The concepts of operator size and computational complexity play important roles in the study of quantum chaos and holographic duality because they help characterize the structure of time-evolving Heisenberg operators. It is particularly important to understand how these microscopically defined measures of complexity are related to notions of complexity defined in terms of a dual holographic geometry, such as complexity-volume (CV) duality. Here we study partially entangled thermal states in the Sachdev-Ye-Kitaev (SYK) model and their dual description in terms of operators inserted in the interior of a black hole in Jackiw-Teitelboim (JT) gravity. We compare a microscopic definition of complexity in the SYK model known as K-complexity to calculations using CV duality in JT gravity and find that both quantities show an exponential-to-linear growth behavior. We also calculate the growth of operator size under time evolution and find connections between size and complexity. While the notion of operator size saturates at the scrambling time, our study suggests that complexity, which is well defined in both quantum systems and gravity theories, can serve as a useful measure of operator evolution at both early and late times.

Figures (6)

• Figure 1: A cartoon of a Heisenberg operator inserted at the half of the thermal circle. Some gates of $U(t)^\dag$ and $U(t)$ on the unaffected channels have been canceled with each other, due to the switchback effect.
• Figure 2: (a) The Lanczos coefficient of the SYK model. The curves from the bottom to the top correspond to $q=4$ and $N=20,22,24,26,28,30$, respectively. (b) The plateau value of the Lanczos coefficient at different $N$. $\bar{b}$ given by the plateau value of the Lanczos coefficient $n > N/q$. The dashed line is fitted by a linear function, showing that the platue value is proportional to $N$. (c) The K-complexity of the Heisenberg operator $\sqrt2 \psi_1 (t)$ in the SYK model. We use the parameters $q=4$ and $N=30$. (d) The time derivative of the K-complexity shown in (c). The scrambling time is denoted by $t_\ast$. Due to the small system size, the exponential growth is not obvious.

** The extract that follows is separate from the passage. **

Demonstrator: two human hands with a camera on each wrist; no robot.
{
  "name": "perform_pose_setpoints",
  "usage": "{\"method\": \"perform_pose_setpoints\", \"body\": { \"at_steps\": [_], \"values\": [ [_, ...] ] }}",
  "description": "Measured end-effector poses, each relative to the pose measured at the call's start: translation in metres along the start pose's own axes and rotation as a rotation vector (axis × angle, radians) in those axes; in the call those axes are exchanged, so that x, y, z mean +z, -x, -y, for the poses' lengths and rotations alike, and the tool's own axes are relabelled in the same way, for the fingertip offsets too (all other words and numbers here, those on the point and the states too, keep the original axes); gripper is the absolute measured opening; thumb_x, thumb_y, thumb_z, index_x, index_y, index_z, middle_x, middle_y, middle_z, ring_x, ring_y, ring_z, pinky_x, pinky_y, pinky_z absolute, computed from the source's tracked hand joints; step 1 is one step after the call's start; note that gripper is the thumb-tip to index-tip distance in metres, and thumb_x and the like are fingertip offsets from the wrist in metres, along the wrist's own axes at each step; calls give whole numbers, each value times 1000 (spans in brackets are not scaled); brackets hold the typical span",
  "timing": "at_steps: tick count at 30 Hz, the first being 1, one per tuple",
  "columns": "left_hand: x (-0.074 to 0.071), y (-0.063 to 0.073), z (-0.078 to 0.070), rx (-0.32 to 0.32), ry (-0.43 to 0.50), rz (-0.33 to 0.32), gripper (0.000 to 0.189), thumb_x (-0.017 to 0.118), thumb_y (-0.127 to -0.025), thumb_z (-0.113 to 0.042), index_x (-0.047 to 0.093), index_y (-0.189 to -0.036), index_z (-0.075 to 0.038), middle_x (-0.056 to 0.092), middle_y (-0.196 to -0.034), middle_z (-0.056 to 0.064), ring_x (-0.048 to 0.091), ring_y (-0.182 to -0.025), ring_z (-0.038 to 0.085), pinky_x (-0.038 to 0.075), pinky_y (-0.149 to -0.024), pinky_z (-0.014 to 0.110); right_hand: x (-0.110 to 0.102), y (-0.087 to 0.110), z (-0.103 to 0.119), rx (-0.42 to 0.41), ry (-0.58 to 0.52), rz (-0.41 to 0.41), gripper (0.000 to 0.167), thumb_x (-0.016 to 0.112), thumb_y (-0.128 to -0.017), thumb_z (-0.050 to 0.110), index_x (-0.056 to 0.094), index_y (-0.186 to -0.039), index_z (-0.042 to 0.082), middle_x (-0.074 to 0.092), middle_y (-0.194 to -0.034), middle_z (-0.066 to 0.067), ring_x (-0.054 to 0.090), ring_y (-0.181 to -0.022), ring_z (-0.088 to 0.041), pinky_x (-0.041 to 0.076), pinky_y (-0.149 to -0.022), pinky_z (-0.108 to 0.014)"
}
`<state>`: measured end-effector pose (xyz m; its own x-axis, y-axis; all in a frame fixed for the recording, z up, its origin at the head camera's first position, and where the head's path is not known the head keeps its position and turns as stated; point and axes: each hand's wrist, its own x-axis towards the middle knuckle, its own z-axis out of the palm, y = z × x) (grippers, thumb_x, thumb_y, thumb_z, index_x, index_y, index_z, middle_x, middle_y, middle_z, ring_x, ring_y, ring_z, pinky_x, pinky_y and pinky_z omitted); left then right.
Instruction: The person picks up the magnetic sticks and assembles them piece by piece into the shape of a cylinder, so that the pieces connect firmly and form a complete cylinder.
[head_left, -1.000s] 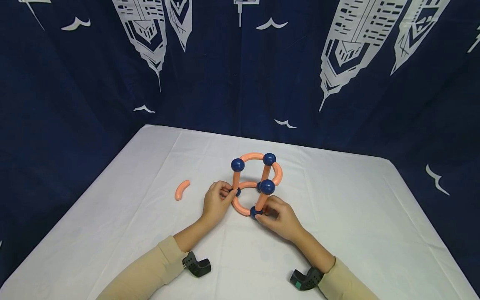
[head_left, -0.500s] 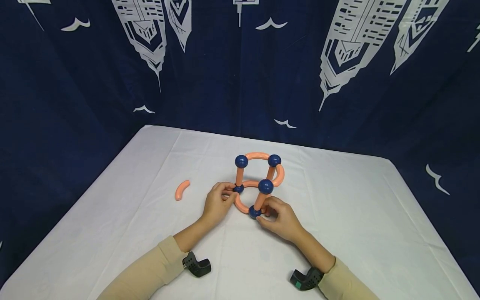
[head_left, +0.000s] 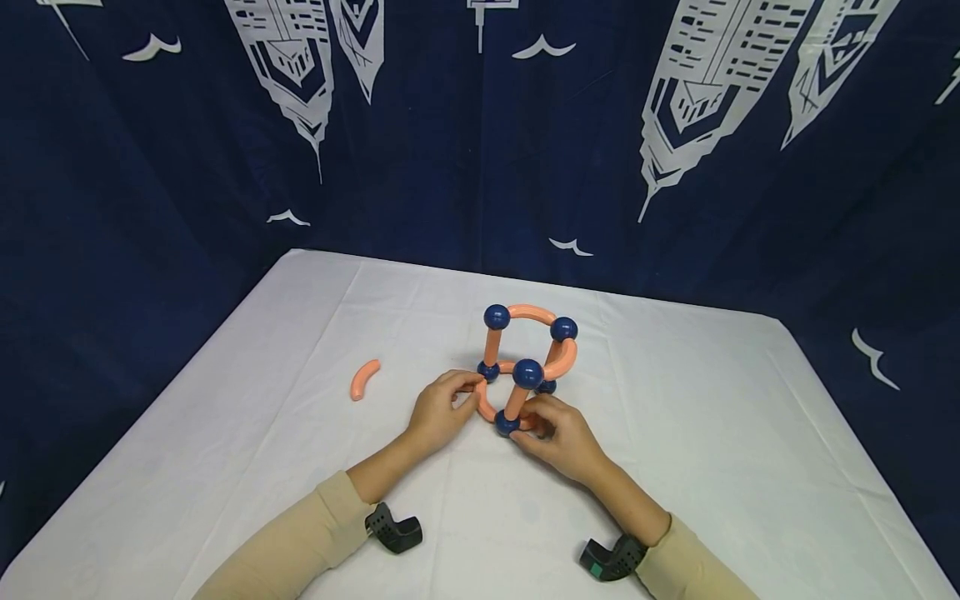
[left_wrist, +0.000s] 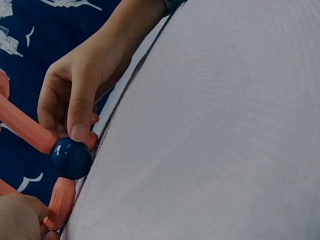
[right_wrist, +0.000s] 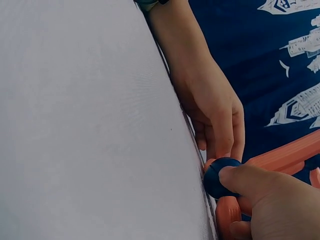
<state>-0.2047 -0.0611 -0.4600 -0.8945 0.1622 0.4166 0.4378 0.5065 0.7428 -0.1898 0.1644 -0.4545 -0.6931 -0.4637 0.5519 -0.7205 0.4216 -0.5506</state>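
Observation:
A frame of coral rods and blue balls stands on the table, with upright straight rods (head_left: 492,347) and curved rods (head_left: 532,313) between the balls. My left hand (head_left: 444,410) pinches the lower front-left curved rod (left_wrist: 60,204) between thumb and fingers. My right hand (head_left: 561,435) grips the lower front ball (head_left: 507,423), its thumb (right_wrist: 245,180) pressed on it and its fingers around behind, next to another curved rod. Above that ball, a straight rod carries an upper front ball (head_left: 528,374). The right hand partly hides the base of the frame.
One loose curved coral rod (head_left: 365,380) lies on the white-covered table (head_left: 675,400) left of the left hand. A dark blue curtain (head_left: 420,150) with white prints hangs behind the table. Each wrist wears a black camera mount (head_left: 393,530).
The frame has turned clockwise as seen from above, its back balls shifting right. My left hand has followed rightward, its fingertips passing from the lower left ball to the curved rod. The right hand stays put.

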Motion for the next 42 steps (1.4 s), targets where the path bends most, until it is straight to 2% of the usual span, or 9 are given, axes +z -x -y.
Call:
{"method": "perform_pose_setpoints", "body": {
  "at_steps": [7,26,34,42],
  "values": [
    [-1,0,1,35,-21,2,27,70,-87,-7,70,-114,-5,67,-114,6,65,-97,17,50,-78,31,2,0,0,-22,11,-19,27,84,-73,5,71,-97,6,62,-84,-2,51,-64,-12,43,-55,-21],
    [0,0,1,21,-18,18,28,70,-87,-7,69,-115,-4,66,-114,7,64,-99,18,51,-80,33,1,0,1,-15,-2,-20,26,84,-74,5,71,-97,6,63,-85,-2,51,-64,-12,44,-54,-22],
    [-4,-2,-7,1,-36,84,31,67,-87,-7,66,-118,-1,64,-117,10,62,-104,22,50,-88,39,0,0,0,-7,-16,-18,26,84,-74,5,71,-98,6,64,-87,-2,52,-64,-12,45,-55,-22],
    [-24,4,-12,-36,-50,222,37,67,-91,-14,62,-126,-2,63,-120,12,59,-112,26,47,-94,41,1,1,0,13,-24,-14,26,84,-75,5,71,-97,7,64,-87,-2,52,-64,-12,45,-55,-22]
  ]
}}
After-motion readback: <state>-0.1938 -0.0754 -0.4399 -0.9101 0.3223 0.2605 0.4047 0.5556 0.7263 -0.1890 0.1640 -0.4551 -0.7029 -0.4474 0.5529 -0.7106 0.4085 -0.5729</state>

• Figure 3: (a) The Lanczos coefficient of the SYK model at different temperatures. The slope of the solid line is determined by $2\alpha(\beta)$. We use the parameters $N=30, q=4, \mathcal{J}=1/\sqrt2$. (b) The K-complexity growth of a single Majorana fermion at different temperature.

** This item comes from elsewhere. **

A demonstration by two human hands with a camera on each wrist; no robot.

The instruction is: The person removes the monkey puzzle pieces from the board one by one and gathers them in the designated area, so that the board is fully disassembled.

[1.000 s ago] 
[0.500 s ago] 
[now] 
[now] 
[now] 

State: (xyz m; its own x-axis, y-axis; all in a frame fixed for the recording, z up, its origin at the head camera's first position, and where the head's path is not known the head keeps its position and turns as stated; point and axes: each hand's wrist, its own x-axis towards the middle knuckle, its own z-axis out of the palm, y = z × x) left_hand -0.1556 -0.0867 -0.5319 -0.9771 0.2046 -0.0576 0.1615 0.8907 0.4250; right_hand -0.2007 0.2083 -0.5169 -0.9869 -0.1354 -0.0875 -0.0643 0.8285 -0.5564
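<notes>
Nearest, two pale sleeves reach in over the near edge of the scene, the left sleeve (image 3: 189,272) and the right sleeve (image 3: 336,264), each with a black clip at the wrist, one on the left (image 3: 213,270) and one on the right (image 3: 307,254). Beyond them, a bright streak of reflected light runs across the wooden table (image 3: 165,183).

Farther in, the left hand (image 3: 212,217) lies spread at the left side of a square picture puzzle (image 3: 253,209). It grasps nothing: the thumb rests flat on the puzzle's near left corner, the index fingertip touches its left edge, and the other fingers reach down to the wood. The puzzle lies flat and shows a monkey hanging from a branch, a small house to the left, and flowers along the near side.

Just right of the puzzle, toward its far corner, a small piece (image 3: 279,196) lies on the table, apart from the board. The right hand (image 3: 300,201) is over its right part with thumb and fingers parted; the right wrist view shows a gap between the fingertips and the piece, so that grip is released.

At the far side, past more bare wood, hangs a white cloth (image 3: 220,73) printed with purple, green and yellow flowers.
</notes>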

• Figure 4: (a) A schematic trajectory of boundary particles in hyperbolic space. The two segments and the vertical line represent the world lines of the two boundary particles and the inserted particle. The true horizon is point $H_R$. (b) The configuration of the dilaton field in the global coordinate of $AdS_2$ with the operator insertions. The parameters are $Q=100$, $L=30$, $\mu=20$ and $\theta=\pi/20$. We plot the geodesics of $C_V(-t_d,t_d)$ (dashed) and $C_V(t_d,t_d)$ (dotted). These geodesics intersect the left boundary, left-outer horizon, left-inner horizon, right-inner horizon, right-outer horizon, and right boundary at points $\left\{Y_L,\,H_L^+,\,H_L^-,\,H_R^-,\,H_R^+,\,Y_R\right\}$.
• Figure 5: (a) The complexity growth of a light Heisenberg operator, where the contributions from the intervals between points $\left\{Y_L,\,H_L^+,\,H_L^-,\,H_R^-,\,H_R^+,\,Y_R\right\}$ are shown, where the contribution from $D(H_L^-,H_R^-)$ is too small to be seen. (b) The time derivative of the complexity growth. The two dashed lines indicate the dissipation time $t_d$ and the scrambling time $t_\ast$ in (\ref{['timescale']}). The parameters are $Q=100$, $L=30$, $\theta=0$, and $\mu=0.1$.